> **Data shown**
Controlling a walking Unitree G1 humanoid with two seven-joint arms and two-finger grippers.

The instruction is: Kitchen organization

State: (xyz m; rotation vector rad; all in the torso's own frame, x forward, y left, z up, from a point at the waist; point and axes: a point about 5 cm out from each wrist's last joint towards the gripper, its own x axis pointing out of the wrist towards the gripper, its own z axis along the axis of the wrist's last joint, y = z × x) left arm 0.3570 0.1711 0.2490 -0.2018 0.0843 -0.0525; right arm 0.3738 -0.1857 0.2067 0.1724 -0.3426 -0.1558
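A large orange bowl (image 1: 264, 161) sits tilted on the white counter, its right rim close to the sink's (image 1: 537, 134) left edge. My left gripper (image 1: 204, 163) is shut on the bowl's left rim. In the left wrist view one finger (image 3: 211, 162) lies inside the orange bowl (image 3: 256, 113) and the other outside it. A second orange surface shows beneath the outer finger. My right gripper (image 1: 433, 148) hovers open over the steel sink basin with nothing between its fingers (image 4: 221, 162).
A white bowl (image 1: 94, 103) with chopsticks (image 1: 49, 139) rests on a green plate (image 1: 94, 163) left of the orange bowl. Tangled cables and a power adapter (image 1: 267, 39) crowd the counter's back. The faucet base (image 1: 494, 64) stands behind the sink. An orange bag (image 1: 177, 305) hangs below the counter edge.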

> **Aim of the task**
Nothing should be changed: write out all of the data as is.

> **Solution for this problem**
Controlling a walking Unitree G1 humanoid with two seven-joint arms and two-finger grippers.

The instruction is: Kitchen organization

State: (xyz m; rotation vector rad; all in the torso's own frame, x forward, y left, z up, from a point at the waist; point and axes: a point about 5 cm out from each wrist's last joint towards the gripper, its own x axis pointing out of the wrist towards the gripper, its own z axis along the axis of the wrist's last joint, y = z × x) left arm 0.3570 0.1711 0.2490 -0.2018 0.0843 -0.0525; right arm 0.3738 -0.1857 0.2067 0.1724 -0.3426 -0.1558
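A large orange bowl (image 1: 264, 161) sits tilted on the white counter, its right rim close to the sink's (image 1: 537, 134) left edge. My left gripper (image 1: 204, 163) is shut on the bowl's left rim. In the left wrist view one finger (image 3: 211, 162) lies inside the orange bowl (image 3: 256, 113) and the other outside it. A second orange surface shows beneath the outer finger. My right gripper (image 1: 433, 148) hovers open over the steel sink basin with nothing between its fingers (image 4: 221, 162).
A white bowl (image 1: 94, 103) with chopsticks (image 1: 49, 139) rests on a green plate (image 1: 94, 163) left of the orange bowl. Tangled cables and a power adapter (image 1: 267, 39) crowd the counter's back. The faucet base (image 1: 494, 64) stands behind the sink. An orange bag (image 1: 177, 305) hangs below the counter edge.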

Nothing more is needed to finish the exercise.